NEW YORK, Nov 28 (Reuters) - Cotton futures finished with
small gains Monday on buying by small investors although fiber
contracts were off their session highs after initial advances
ran out of gas, analysts said.
The key March cotton futures rose 0.48 cent to end
at 91.35 cents per lb, moving from 90.85 to 92.81 cents. The
range was almost comparable to Friday's 90.01 to 91.89 cents
band.
Total volume traded on Monday was over 9,600 lots, almost
60 percent below the 30-day norm, preliminary Thomson Reuters
data showed.
'I think the bounce ... was due to the weaker dollar and
strong outside markets. And then it just kind of faded,' said
Mike Stevens, an independent cotton analyst in Louisiana.
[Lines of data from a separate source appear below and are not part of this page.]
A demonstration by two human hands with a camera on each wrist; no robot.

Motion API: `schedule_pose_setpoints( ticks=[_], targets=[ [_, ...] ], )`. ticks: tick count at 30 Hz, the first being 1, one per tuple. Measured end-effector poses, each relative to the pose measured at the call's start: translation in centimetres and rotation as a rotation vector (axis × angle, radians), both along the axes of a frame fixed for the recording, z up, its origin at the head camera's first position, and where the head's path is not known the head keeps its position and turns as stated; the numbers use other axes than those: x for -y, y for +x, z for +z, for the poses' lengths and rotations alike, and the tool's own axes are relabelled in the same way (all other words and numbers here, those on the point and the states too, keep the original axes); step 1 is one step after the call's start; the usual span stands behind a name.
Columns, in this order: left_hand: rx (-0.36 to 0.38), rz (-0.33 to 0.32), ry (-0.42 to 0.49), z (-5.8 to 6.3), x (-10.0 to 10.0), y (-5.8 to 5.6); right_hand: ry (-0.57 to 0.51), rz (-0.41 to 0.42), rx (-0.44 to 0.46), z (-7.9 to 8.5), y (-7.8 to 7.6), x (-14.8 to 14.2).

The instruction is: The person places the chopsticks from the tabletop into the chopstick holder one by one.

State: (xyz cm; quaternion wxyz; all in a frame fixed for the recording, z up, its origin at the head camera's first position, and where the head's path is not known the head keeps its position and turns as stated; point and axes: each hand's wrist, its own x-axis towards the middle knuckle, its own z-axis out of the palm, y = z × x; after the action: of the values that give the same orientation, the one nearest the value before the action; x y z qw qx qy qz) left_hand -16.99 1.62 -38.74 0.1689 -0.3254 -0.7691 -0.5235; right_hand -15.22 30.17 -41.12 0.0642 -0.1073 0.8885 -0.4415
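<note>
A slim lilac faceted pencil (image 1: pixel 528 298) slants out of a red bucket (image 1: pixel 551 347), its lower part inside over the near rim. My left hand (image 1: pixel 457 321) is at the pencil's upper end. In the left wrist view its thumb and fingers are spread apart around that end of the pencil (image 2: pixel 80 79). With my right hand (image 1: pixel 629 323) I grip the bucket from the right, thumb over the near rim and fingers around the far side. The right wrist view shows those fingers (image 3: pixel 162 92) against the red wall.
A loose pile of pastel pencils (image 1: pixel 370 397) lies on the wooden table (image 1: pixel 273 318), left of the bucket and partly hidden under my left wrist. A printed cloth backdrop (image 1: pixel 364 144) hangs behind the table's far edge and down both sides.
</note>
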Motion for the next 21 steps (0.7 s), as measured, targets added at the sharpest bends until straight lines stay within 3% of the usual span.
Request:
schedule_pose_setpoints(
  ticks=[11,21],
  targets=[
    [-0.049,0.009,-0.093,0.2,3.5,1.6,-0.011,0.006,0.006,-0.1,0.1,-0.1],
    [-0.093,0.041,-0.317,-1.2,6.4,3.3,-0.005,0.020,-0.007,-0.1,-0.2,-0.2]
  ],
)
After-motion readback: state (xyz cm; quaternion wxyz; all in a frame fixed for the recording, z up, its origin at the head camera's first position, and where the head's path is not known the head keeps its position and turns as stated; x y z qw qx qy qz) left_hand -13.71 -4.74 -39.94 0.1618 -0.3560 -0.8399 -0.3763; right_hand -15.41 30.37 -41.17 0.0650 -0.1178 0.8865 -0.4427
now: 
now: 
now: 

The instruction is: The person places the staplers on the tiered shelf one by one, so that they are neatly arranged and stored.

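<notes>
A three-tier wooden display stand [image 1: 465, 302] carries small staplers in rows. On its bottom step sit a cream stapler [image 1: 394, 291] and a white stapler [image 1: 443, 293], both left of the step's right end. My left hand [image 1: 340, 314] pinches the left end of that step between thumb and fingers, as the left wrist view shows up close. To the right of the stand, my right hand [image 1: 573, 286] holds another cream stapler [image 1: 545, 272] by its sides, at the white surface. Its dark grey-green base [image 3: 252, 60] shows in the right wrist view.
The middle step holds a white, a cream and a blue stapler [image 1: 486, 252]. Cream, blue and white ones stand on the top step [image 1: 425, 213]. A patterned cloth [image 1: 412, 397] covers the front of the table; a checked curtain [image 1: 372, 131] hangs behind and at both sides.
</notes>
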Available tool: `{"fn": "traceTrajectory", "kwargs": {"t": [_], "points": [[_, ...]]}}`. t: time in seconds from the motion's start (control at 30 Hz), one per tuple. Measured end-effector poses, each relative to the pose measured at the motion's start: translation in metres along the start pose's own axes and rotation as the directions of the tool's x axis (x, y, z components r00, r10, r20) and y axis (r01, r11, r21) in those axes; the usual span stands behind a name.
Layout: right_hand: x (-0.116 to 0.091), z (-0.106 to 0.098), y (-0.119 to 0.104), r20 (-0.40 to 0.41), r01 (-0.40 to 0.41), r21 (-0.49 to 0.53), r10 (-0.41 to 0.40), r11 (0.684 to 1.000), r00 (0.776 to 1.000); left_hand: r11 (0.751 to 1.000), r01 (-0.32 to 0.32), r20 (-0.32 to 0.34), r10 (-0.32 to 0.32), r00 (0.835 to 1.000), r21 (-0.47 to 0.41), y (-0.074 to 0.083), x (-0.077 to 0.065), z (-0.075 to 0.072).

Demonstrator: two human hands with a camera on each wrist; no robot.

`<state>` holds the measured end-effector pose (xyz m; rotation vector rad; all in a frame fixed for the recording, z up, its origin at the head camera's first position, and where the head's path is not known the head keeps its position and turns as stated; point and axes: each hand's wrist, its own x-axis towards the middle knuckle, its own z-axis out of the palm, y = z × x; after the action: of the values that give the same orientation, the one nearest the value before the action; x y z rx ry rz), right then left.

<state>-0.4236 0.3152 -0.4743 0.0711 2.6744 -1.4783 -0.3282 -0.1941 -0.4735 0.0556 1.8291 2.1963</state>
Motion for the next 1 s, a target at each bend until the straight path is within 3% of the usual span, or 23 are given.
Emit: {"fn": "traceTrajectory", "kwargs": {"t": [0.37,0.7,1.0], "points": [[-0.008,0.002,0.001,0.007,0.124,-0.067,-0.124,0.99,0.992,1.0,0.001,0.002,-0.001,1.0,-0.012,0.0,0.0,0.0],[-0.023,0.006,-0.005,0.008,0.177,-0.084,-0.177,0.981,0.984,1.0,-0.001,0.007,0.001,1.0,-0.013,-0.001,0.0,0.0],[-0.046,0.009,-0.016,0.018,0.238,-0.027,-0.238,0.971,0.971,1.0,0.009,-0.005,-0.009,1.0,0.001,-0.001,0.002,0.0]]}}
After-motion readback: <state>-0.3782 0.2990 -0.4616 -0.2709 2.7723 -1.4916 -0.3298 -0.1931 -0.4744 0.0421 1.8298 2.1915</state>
A softer dollar would often make dollar-denominated
commodity products cheaper for investors.
World stocks jumped and commodity prices also rose as
optimism grew that European leaders were readying a plan to
resolve the region's long-running debt crisis.
Traders said cotton futures were being supported partly by
the buying of China, the world's top producer and consumer of
cotton, over the past few weeks.
In the last three weeks, the U.S. Agriculture Department's
weekly export sales report said China has bought over 2.3
million running bales (a bale=500 lbs) as it replenishes state
stocks which have been run down to keep domestic prices
stable.
Open interest in the cotton market, usually taken as an
indicator of investor exposure in the market, stood at 137,009
lots as of Nov 25, from the prior session's tally of 136,858
lots, exchange data showed.
Total volume traded Friday in the market reached 8,547
lots, from the previous tally of 14,825 lots, ICE futures U.S.
data said.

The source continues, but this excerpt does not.